Processes, Decisions & Artificial Intelligence (#AI) together
Processes are simple enough to be understood by non-technical people, that’s why it is usually the first step. Rule Engines, on the other hand, are more complex. They preach simplicity for decision making, but the runtime behavior of that logic is much more complicated and technically Rule Engines are a more difficult tool for developers to handle.
Rule Engines, similarly to AI algorithms (such as supervised learning, neural networks, and other categorizations algorithms) share the same characteristic of being implemented only for solving very particular problems. Usually in a very narrow domain. In order to make all these technologies work together, we need to find the right balance between the generality of the solution and the complexity inherited from the technology that we choose.
We will need to build better tools to deal with all these technologies and to include them in same methodology pipeline.
A look into the future
What I would expect from the next couple of years is to see out there tools a little bit less focused on the standards (but using them in the back) and more agile in the approach that they take to engage new users. In other words, I’m expecting to see clever tooling that hides all the standards, engines, and algorithms complexity from the end user which is only interested in defining what the software should do for them.
I envision tools tied to domain specific activities (verticals, such as healthcare, finance, gov.) which can generate a set of models based on declarative metaphors defined specifically for those scenarios. Unfortunately, these tools much more tied to specific domains are rare topics in Open Source projects, but with the progress that we have seen in the last 6 years on standardization, we shouldn’t be too far away from having a common marketplace to exchange knowledge models and standard practices.

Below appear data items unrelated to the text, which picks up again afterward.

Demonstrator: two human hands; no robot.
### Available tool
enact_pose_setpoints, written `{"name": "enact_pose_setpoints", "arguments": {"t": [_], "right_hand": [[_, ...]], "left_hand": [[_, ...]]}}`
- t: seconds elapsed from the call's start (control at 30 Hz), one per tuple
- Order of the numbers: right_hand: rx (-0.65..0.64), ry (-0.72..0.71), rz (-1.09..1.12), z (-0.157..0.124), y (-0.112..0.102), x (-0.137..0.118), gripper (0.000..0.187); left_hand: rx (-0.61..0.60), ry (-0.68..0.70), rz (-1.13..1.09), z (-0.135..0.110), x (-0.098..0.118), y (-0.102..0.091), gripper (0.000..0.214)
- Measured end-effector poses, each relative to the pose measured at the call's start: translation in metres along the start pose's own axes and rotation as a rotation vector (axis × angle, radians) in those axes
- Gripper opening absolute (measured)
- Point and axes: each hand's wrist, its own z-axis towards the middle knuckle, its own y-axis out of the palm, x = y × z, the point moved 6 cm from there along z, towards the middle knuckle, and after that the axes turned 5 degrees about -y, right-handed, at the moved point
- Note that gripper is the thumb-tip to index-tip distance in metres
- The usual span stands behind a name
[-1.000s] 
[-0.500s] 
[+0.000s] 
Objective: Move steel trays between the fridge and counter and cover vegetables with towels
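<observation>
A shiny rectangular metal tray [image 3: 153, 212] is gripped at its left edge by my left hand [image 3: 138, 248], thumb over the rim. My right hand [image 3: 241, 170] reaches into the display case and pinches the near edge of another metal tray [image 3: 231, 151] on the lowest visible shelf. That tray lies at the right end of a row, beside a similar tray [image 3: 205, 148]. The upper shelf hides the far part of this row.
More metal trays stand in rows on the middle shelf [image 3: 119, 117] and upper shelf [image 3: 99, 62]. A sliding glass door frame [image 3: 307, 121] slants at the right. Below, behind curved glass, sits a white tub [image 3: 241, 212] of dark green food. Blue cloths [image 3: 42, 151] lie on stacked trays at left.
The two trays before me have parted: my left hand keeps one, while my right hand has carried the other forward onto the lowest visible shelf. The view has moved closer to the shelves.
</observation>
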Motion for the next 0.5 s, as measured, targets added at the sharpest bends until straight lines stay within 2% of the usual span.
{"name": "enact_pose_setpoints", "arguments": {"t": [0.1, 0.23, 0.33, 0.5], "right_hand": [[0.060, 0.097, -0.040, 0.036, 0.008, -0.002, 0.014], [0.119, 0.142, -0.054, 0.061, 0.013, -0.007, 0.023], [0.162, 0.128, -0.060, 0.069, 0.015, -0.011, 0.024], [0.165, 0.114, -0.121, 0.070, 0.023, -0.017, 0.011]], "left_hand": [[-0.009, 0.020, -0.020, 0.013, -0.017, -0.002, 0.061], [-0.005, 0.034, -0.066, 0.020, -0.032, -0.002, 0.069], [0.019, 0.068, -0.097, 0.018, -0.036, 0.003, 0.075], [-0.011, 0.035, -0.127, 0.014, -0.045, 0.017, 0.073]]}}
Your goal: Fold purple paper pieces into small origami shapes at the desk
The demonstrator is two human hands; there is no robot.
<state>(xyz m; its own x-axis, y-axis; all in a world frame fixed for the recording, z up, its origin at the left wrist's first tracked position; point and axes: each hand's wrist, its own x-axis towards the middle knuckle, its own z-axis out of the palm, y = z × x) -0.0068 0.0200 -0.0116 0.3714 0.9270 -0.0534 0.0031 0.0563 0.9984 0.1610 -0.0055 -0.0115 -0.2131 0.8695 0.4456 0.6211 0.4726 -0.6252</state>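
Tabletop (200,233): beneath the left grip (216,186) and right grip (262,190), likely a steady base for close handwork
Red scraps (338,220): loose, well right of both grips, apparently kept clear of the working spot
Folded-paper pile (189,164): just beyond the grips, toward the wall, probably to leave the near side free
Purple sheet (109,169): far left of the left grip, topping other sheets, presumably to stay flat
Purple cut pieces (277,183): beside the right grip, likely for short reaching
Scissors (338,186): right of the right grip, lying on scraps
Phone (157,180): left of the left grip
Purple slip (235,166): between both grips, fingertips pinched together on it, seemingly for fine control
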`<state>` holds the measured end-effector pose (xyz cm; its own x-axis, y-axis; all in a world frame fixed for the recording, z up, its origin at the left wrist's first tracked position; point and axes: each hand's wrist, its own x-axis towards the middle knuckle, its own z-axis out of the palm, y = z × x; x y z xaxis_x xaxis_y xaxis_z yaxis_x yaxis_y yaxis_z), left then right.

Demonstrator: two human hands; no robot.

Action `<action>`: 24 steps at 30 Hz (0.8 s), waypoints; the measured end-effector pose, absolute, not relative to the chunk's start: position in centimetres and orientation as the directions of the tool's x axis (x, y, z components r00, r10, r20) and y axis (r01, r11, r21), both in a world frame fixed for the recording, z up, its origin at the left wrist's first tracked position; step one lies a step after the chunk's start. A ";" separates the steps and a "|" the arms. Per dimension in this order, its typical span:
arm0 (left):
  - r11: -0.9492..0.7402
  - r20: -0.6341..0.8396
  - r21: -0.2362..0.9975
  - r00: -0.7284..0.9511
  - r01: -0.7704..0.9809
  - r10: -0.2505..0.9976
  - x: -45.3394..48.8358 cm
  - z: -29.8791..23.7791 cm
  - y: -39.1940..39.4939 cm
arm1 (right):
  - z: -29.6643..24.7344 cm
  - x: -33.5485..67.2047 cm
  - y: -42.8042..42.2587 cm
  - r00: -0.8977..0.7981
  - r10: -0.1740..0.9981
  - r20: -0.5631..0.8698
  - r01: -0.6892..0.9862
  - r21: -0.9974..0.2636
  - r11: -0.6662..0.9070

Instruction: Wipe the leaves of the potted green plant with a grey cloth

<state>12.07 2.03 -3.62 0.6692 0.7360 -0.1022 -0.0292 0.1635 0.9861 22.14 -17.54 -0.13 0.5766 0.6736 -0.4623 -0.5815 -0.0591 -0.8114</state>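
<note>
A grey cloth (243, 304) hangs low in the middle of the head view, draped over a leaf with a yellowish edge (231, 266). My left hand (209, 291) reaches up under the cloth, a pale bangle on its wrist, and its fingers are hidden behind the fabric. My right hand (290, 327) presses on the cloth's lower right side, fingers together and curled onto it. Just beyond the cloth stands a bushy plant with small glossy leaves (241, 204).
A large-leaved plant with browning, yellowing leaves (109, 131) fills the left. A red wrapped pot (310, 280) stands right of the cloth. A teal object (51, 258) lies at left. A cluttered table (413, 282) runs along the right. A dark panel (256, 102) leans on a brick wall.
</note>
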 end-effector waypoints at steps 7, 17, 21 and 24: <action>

What I would love NOT to see in the next couple of years are Open Source projects fighting (or being forked) about what is the best BPM engine or the best technology out there. My point here goes back to a blog that I wrote several years ago ( jBPM5 vs Activiti5? dumb question? | .Salaboy ) (and it became quite popular). This post was about the fact that it doesn’t really matter which Process Engine is better, a Process Engine engine is a Process Engine. We as developers needs to know how to use them and what they are good for, but that’s it. A Process Engine is just a tool, we need to know how to use it, but more importantly we need to know how it will play with all the other components that we have around it. We need to focus on building around Process and Rule Engines for the sake of the end users. We need to close the gap between authoring of the models and the execution to maximize the value that these tools can bring to the organizations that adopt them. We need to make sure that usability and simplicity come first.
With the “Cloud” and the decentralization proposed by approaches like MicroServices and methodologies like Domain Driven Design (DDD) practices, I can see Process Engines & Rule Engines being a small (but key) part of our MicroServices. For that to happen, Engines will need to change, they will need to become smaller, have less footprint, both in memory and dependencies. At the same time, they need to provide tools easier to use and to adapt to more specific cases. I see DDD and Business Automation converging in the near future. The software development practices are moving towards how the business is organized and this means that business automation techniques will make much more sense to developers.